* [WHAT THIS TASK INVOLVES] Every entry in the listing below has to be given again exactly.
[DATA LISTING]
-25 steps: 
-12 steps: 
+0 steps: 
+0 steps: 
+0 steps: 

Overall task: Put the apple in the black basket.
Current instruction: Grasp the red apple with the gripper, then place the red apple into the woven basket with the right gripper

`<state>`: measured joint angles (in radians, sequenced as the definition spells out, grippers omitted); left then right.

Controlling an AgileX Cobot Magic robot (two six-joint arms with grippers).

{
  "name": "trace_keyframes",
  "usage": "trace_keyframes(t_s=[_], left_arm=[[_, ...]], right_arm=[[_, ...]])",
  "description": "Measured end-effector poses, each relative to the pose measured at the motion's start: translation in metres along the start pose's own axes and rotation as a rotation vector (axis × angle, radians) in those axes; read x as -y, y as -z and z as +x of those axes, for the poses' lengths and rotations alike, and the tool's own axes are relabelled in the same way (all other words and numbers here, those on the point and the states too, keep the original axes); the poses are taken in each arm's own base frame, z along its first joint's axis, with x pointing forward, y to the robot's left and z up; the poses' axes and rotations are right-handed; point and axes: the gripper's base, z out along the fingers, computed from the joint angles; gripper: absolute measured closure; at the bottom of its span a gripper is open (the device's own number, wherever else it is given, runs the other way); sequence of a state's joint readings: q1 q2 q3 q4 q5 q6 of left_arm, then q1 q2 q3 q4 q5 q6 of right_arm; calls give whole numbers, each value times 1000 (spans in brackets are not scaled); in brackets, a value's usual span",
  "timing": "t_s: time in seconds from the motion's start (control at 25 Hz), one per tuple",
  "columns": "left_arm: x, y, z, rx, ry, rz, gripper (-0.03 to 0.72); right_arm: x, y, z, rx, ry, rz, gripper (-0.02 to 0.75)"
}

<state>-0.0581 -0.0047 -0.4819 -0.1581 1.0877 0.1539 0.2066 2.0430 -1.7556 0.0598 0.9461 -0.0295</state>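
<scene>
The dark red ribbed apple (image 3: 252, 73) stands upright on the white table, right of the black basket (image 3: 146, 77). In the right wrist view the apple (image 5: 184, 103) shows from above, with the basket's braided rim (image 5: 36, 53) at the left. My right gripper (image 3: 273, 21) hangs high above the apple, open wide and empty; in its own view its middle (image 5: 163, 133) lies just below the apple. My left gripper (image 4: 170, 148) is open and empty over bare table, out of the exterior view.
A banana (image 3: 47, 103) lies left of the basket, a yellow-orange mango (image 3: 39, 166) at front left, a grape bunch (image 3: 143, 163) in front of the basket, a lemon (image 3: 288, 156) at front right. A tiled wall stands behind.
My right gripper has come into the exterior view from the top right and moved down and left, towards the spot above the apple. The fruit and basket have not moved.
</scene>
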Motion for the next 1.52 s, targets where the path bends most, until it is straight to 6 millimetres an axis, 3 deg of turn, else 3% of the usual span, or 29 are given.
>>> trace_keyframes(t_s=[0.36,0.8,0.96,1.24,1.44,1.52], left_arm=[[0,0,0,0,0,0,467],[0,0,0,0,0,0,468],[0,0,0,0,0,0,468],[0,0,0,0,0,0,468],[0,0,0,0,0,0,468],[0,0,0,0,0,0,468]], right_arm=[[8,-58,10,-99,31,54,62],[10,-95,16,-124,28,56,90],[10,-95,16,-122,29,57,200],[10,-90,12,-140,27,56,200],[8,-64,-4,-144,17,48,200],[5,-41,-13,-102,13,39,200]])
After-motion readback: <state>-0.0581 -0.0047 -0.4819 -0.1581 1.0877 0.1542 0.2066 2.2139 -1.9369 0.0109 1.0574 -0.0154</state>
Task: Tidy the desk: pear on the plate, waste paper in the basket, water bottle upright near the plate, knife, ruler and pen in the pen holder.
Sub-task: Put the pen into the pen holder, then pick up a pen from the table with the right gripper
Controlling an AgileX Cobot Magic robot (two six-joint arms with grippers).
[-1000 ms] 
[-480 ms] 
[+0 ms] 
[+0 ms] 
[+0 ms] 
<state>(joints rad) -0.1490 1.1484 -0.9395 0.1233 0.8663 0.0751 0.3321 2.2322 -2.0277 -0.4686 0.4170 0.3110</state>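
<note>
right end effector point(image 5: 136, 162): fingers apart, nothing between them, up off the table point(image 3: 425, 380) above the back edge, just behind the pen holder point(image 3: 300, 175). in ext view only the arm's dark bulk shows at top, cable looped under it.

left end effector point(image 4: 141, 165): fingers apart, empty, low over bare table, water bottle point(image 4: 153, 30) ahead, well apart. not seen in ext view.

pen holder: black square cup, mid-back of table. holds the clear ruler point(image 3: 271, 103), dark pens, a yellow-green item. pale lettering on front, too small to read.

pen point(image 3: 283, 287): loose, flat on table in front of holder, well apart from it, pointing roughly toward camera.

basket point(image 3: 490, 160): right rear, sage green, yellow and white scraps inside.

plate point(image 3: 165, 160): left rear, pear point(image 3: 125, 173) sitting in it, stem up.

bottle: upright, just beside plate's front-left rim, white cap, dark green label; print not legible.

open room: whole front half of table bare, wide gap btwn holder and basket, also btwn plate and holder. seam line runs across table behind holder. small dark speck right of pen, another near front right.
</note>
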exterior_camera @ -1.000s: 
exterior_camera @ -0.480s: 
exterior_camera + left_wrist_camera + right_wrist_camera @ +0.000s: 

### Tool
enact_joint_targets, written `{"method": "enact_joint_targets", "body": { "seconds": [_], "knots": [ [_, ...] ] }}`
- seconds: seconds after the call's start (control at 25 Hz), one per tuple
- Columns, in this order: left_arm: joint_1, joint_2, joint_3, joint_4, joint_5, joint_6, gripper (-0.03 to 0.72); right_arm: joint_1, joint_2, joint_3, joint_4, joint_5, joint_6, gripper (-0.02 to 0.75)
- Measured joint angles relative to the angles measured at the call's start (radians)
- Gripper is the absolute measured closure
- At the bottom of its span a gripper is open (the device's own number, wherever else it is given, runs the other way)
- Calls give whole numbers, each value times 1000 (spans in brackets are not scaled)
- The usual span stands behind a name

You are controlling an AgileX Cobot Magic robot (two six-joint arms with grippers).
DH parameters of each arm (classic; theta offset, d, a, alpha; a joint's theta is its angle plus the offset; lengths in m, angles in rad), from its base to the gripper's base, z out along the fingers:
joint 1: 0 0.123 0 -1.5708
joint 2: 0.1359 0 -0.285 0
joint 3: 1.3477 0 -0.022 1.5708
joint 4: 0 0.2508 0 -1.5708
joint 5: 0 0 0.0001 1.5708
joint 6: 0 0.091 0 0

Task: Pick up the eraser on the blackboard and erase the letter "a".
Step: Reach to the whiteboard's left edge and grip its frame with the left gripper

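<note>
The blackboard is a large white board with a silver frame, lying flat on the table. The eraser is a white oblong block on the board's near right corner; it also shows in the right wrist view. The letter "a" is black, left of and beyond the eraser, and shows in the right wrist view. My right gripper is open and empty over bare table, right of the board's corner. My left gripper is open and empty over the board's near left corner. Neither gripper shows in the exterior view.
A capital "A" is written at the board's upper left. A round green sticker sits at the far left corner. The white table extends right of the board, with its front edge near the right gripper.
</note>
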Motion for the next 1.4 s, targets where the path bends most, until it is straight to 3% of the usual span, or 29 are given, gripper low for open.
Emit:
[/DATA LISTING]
* [TASK OUTPUT]
-25 steps: 
-12 steps: 
+0 steps: 
+0 steps: 
+0 steps: 

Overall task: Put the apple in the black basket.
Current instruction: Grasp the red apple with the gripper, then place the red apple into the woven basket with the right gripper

`<state>`: measured joint angles (in radians, sequenced as the definition spells out, grippers omitted); left then right.

Controlling an AgileX Cobot Magic robot (two six-joint arms with grippers).

{
  "name": "trace_keyframes",
  "usage": "trace_keyframes(t_s=[_], left_arm=[[_, ...]], right_arm=[[_, ...]])",
  "description": "Measured end-effector poses, each relative to the pose measured at the motion's start: translation in metres along the start pose's own axes and rotation as a rotation vector (axis × angle, radians) in those axes; read x as -y, y as -z and z as +x of those axes, for the poses' lengths and rotations alike, and the tool's own axes are relabelled in the same way (all other words and numbers here, those on the point and the states too, keep the original axes); the poses are taken in each arm's own base frame, z along its first joint's axis, with x pointing forward, y to the robot's left and z up; the poses' axes and rotations are right-handed; point and axes: the gripper's base, z out along the fingers, computed from the joint angles; gripper: absolute measured closure; at the bottom of its span a gripper is open (the device's own number, wherever else it is given, runs the other way); sequence of a state's joint readings: q1 q2 q3 q4 q5 q6 of left_arm, then q1 q2 q3 q4 q5 q6 of right_arm; calls give whole numbers, each value times 1000 (spans in brackets are not scaled); in brackets, a value's usual span",
  "timing": "t_s: time in seconds from the motion's start (control at 25 Hz), one per tuple",
  "columns": "left_arm: x, y, z, rx, ry, rz, gripper (-0.03 to 0.72); right_arm: x, y, z, rx, ry, rz, gripper (-0.02 to 0.75)"
}

<state>-0.0581 -0.0047 -0.4819 -0.1581 1.0877 0.1539 0.2066 2.0430 -1.7556 0.0598 0.9461 -0.0295</state>
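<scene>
The dark red ribbed apple (image 3: 252, 73) stands upright on the white table, right of the black basket (image 3: 146, 77). In the right wrist view the apple (image 5: 184, 103) shows from above, with the basket's braided rim (image 5: 36, 53) at the left. My right gripper (image 3: 273, 21) hangs high above the apple, open wide and empty; in its own view its middle (image 5: 163, 133) lies just below the apple. My left gripper (image 4: 170, 148) is open and empty over bare table, out of the exterior view.
A banana (image 3: 47, 103) lies left of the basket, a yellow-orange mango (image 3: 39, 166) at front left, a grape bunch (image 3: 143, 163) in front of the basket, a lemon (image 3: 288, 156) at front right. A tiled wall stands behind.
My right gripper has come into the exterior view from the top right and moved down and left, towards the spot above the apple. The fruit and basket have not moved.
</scene>
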Motion for the next 1.52 s, targets where the path bends most, until it is straight to 6 millimetres an axis, 3 deg of turn, else 3% of the usual span, or 29 are given.
>>> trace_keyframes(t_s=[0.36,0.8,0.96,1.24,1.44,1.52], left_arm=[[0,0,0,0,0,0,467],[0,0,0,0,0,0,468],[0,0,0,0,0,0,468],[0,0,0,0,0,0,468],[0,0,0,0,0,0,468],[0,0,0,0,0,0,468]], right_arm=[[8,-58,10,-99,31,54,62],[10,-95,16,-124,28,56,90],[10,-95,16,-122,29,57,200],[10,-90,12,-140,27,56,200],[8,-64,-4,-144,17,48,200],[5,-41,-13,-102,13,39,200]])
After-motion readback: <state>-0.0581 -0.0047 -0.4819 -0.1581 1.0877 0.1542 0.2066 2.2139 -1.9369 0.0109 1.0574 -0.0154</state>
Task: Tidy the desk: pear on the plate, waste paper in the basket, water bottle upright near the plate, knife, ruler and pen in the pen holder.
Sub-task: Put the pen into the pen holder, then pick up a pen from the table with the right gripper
Controlling an AgileX Cobot Magic robot (two six-joint arms with grippers).
[-1000 ms] 
[-480 ms] 
[+0 ms] 
[+0 ms] 
[+0 ms] 
<state>(joints rad) -0.1490 1.1484 -0.9395 0.1233 0.8663 0.0751 0.3321 2.2322 -2.0277 -0.4686 0.4170 0.3110</state>
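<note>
right end effector point(image 5: 136, 162): fingers apart, nothing between them, up off the table point(image 3: 425, 380) above the back edge, just behind the pen holder point(image 3: 300, 175). in ext view only the arm's dark bulk shows at top, cable looped under it.

left end effector point(image 4: 141, 165): fingers apart, empty, low over bare table, water bottle point(image 4: 153, 30) ahead, well apart. not seen in ext view.

pen holder: black square cup, mid-back of table. holds the clear ruler point(image 3: 271, 103), dark pens, a yellow-green item. pale lettering on front, too small to read.

pen point(image 3: 283, 287): loose, flat on table in front of holder, well apart from it, pointing roughly toward camera.

basket point(image 3: 490, 160): right rear, sage green, yellow and white scraps inside.

plate point(image 3: 165, 160): left rear, pear point(image 3: 125, 173) sitting in it, stem up.

bottle: upright, just beside plate's front-left rim, white cap, dark green label; print not legible.

open room: whole front half of table bare, wide gap btwn holder and basket, also btwn plate and holder. seam line runs across table behind holder. small dark speck right of pen, another near front right.
</note>
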exterior_camera @ -1.000s: 
exterior_camera @ -0.480s: 
exterior_camera + left_wrist_camera + right_wrist_camera @ +0.000s: 

### Tool
enact_joint_targets, written `{"method": "enact_joint_targets", "body": { "seconds": [_], "knots": [ [_, ...] ] }}`
- seconds: seconds after the call's start (control at 25 Hz), one per tuple
- Columns, in this order: left_arm: joint_1, joint_2, joint_3, joint_4, joint_5, joint_6, gripper (-0.03 to 0.72); right_arm: joint_1, joint_2, joint_3, joint_4, joint_5, joint_6, gripper (-0.02 to 0.75)
- Measured joint angles relative to the angles measured at the call's start (radians)
- Gripper is the absolute measured closure
- At the bottom of its span a gripper is open (the device's own number, wherever else it is given, runs the other way)
- Calls give whole numbers, each value times 1000 (spans in brackets are not scaled)
- The usual span stands behind a name

You are controlling an AgileX Cobot Magic robot (two six-joint arms with grippers).
DH parameters of each arm (classic; theta offset, d, a, alpha; a joint's theta is its angle plus the offset; lengths in m, angles in rad), from its base to the gripper's base, z out along the fingers:
joint 1: 0 0.123 0 -1.5708
joint 2: 0.1359 0 -0.285 0
joint 3: 1.3477 0 -0.022 1.5708
joint 4: 0 0.2508 0 -1.5708
joint 5: 0 0 0.0001 1.5708
joint 6: 0 0.091 0 0

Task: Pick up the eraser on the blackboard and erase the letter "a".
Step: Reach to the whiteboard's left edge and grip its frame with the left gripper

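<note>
The blackboard is a large white board with a silver frame, lying flat on the table. The eraser is a white oblong block on the board's near right corner; it also shows in the right wrist view. The letter "a" is black, left of and beyond the eraser, and shows in the right wrist view. My right gripper is open and empty over bare table, right of the board's corner. My left gripper is open and empty over the board's near left corner. Neither gripper shows in the exterior view.
A capital "A" is written at the board's upper left. A round green sticker sits at the far left corner. The white table extends right of the board, with its front edge near the right gripper.
</note>
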Motion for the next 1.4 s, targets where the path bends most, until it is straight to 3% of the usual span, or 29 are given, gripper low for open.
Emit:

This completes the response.